So what makes a barbershop so unique that it warrants its own software platform? A few things.
First, most customers book a barbershop appointment the day of service, not weeks in advance like at a salon. Plus, a lot of barbershops rent their seats to a barber who is an independent contractor — this makes the back-end organization a little different than a typical salon.
Plus, the industry isn’t exactly niche. The entire men’s grooming industry will bring in more than $20 billion this year, and barbershops worldwide are obviously a huge part of that.
So to support these unique use cases and try to grab a piece of that $20 billion total customer spend, Squire built a platform for both the customer and the barbershop owner.
Squire’s customer-facing app
The customer-facing platform is a mobile app and website that lets users find barbershops close to them and book an appointment without having to call or text. Plus it lets you pay and tip your barber without having to use cash. Customers like it because they can book a haircut (and pay for it) just as easily as calling an Uber, and shops like it because it brings in new business from users who wouldn’t have normally found their shop.
The back-end platform for barbershop management is a little more complicated. It handles customer relationships, payments, scheduling and more — the startup says that it provides “all the technology that any shop would ever need.”
The duo quickly discovered that barbershop owners have already realized how technology has helped other industries increase their profits, and are ready to get on board with this whole technology thing.
Plus, owners obviously understand that they need to give their customers what they want, and customers definitely want to be able to book and pay on mobile.
Squire’s back-end software for barbershops
Squire is currently live in a little over 100 shops in New York and San Francisco, and hopes to get to 1,000 shops in the next year. The company also is planning on rolling out a POS system to appease the people who still want to pay with cash and card.
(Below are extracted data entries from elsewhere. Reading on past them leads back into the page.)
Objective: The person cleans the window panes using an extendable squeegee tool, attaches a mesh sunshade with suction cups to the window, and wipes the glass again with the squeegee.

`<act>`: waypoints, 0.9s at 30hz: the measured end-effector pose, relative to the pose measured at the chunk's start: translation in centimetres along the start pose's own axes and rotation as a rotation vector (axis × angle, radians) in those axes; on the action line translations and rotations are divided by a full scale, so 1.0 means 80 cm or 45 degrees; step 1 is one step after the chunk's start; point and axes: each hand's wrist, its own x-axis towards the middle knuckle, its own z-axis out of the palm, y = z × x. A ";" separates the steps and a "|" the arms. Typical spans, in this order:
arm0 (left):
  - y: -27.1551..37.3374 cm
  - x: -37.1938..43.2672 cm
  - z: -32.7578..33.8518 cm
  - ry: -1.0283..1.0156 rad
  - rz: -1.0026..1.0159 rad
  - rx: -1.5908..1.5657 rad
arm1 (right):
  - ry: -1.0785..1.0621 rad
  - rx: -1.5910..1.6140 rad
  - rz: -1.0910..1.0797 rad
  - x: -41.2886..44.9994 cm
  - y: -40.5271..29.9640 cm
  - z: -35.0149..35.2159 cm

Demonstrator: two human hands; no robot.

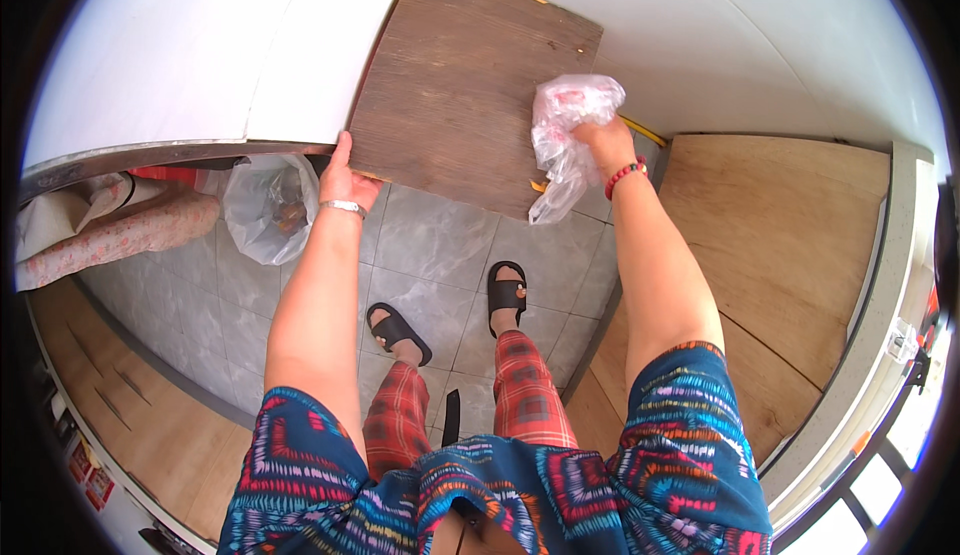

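Observation:
A dark brown wooden board (450,97) with chipped edges lies level in front of me, above the tiled floor. My left hand (348,184) grips its near left corner, with the thumb up along the side edge and the fingers partly hidden below. My right hand (606,146) is closed on a crumpled clear plastic bag (559,124) at the board's right side. The bag has reddish marks and hangs over the board's near right corner. A small orange scrap (538,187) lies beside the bag near that corner.
A white bin bag (271,210) with refuse in it stands at the left, beside a rolled floral cloth (142,229) under a white counter (187,52). Pale wooden panels (772,232) flank the right side. My feet in black slides stand on grey floor tiles (435,236).

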 end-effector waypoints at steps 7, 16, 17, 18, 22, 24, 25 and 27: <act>-0.007 0.008 -0.005 -0.030 -0.121 0.033 | 0.005 -0.441 0.122 0.014 -0.014 0.000; -0.064 -0.012 -0.017 -0.180 -0.136 0.115 | 0.086 -0.465 0.136 -0.032 0.049 -0.052; -0.075 -0.018 -0.017 -0.178 -0.156 0.109 | 0.104 -0.425 0.170 -0.034 0.059 -0.060; -0.090 -0.025 -0.012 -0.193 -0.169 0.105 | 0.125 -0.451 0.161 -0.032 0.081 -0.077; -0.106 -0.042 -0.015 -0.117 -0.183 0.097 | 0.140 -0.271 0.188 -0.046 0.069 -0.076; -0.107 -0.047 -0.011 -0.129 -0.199 0.092 | 0.302 -0.332 0.065 -0.046 0.083 -0.075; -0.098 -0.050 -0.013 -0.021 -0.168 0.324 | 0.444 -0.383 -0.060 -0.049 0.074 -0.075; -0.069 -0.062 -0.021 0.075 -0.115 0.565 | 0.412 -0.217 -0.003 -0.075 0.028 -0.065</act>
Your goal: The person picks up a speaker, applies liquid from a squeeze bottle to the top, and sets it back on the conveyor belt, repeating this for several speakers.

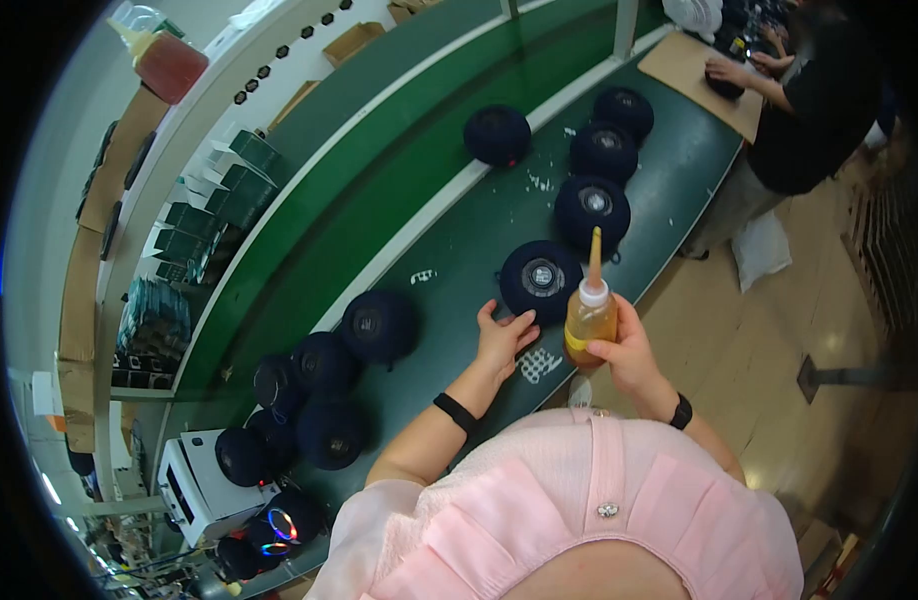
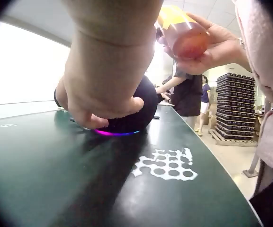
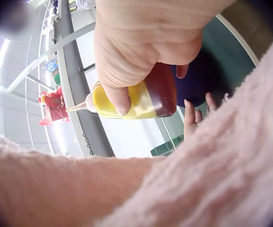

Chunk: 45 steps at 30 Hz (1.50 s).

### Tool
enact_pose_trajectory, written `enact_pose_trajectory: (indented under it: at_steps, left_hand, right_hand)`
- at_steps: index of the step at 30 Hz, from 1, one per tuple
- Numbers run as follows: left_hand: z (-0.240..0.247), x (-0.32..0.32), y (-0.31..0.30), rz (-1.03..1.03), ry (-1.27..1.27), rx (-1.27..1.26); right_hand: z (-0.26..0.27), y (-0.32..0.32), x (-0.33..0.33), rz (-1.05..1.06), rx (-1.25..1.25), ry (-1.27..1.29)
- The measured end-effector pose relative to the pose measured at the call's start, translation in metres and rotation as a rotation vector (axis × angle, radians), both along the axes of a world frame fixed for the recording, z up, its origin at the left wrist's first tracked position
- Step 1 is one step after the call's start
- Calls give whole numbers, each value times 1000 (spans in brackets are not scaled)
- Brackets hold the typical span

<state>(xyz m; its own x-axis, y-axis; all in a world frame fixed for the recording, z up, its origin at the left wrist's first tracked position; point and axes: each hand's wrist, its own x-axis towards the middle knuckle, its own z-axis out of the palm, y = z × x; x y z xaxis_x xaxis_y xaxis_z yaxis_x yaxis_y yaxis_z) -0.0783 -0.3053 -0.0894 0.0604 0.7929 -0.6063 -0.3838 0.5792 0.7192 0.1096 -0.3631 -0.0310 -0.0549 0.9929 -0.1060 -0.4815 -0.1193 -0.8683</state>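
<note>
Pink top (image 1: 554, 475), right hand (image 1: 634, 350) curled round amber bottle (image 1: 591, 322), left hand (image 1: 499, 345) (fingers spread) against navy ball (image 1: 524, 265)

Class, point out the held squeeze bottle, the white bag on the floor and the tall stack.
Squeeze bottle (image 1: 590, 322), head view: body.
White bag (image 1: 761, 250), head view: its middle.
Tall stack (image 2: 236, 106), left wrist view: middle.
</note>
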Motion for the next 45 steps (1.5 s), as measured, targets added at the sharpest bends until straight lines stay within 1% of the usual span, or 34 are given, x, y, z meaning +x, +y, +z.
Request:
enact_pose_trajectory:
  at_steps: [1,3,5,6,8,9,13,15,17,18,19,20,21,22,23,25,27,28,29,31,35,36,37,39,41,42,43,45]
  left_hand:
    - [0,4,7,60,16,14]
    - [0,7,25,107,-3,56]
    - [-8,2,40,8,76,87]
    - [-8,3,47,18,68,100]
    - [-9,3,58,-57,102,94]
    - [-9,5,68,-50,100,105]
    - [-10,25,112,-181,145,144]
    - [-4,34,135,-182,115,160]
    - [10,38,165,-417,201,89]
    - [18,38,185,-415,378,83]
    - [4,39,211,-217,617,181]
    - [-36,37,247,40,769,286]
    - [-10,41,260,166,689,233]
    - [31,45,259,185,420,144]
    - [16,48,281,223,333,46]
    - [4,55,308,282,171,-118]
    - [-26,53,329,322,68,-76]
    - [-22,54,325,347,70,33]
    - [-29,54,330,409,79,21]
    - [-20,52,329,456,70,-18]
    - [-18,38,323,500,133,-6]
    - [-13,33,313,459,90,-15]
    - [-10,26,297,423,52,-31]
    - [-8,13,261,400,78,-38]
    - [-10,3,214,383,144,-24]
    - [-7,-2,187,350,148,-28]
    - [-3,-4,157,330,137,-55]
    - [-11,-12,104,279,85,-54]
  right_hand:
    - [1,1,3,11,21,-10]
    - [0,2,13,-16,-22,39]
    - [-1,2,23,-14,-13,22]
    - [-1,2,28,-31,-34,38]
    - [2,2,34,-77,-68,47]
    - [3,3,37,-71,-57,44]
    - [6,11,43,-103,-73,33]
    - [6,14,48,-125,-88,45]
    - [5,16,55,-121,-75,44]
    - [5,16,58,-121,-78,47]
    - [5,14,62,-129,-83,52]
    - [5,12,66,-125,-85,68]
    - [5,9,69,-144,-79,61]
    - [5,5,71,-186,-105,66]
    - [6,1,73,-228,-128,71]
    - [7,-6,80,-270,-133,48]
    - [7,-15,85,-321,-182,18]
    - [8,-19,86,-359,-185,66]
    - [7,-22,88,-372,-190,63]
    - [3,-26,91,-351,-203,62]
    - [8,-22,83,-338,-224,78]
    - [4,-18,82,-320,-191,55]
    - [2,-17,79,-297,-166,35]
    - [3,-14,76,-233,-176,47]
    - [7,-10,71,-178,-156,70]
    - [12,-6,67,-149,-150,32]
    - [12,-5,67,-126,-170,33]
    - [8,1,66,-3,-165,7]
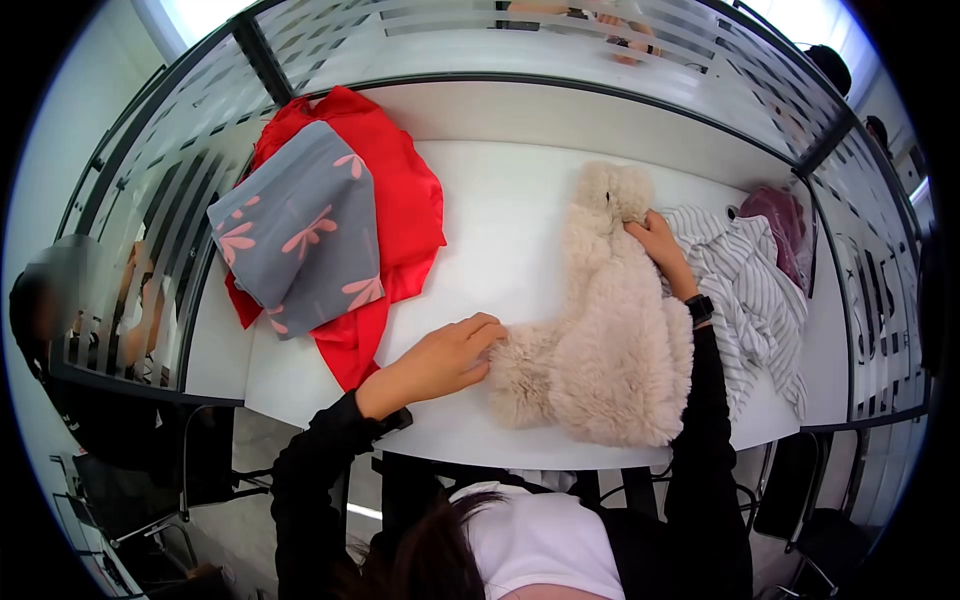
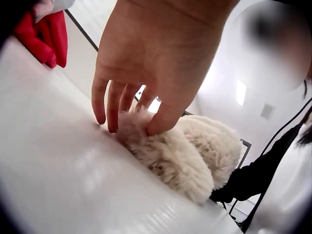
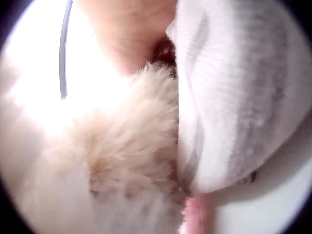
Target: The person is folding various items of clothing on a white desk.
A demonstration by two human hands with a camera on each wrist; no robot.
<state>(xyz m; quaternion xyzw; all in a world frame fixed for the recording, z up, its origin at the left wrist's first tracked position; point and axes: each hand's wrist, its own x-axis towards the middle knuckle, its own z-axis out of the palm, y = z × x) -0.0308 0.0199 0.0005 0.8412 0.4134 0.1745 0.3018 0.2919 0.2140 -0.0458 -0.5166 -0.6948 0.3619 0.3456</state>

Interestingly, the service is currently free for any barbershop that wants to use it — essentially the startup wants to get as many shops as possible on board, then monetize down the road by charging for extra services like accounting or marketing. Customers currently pay a fee of $1 per transaction, but that’s hardly a revenue generator — the money for Squire will be in signing up as many shops as possible, then slowly start charging them for new features.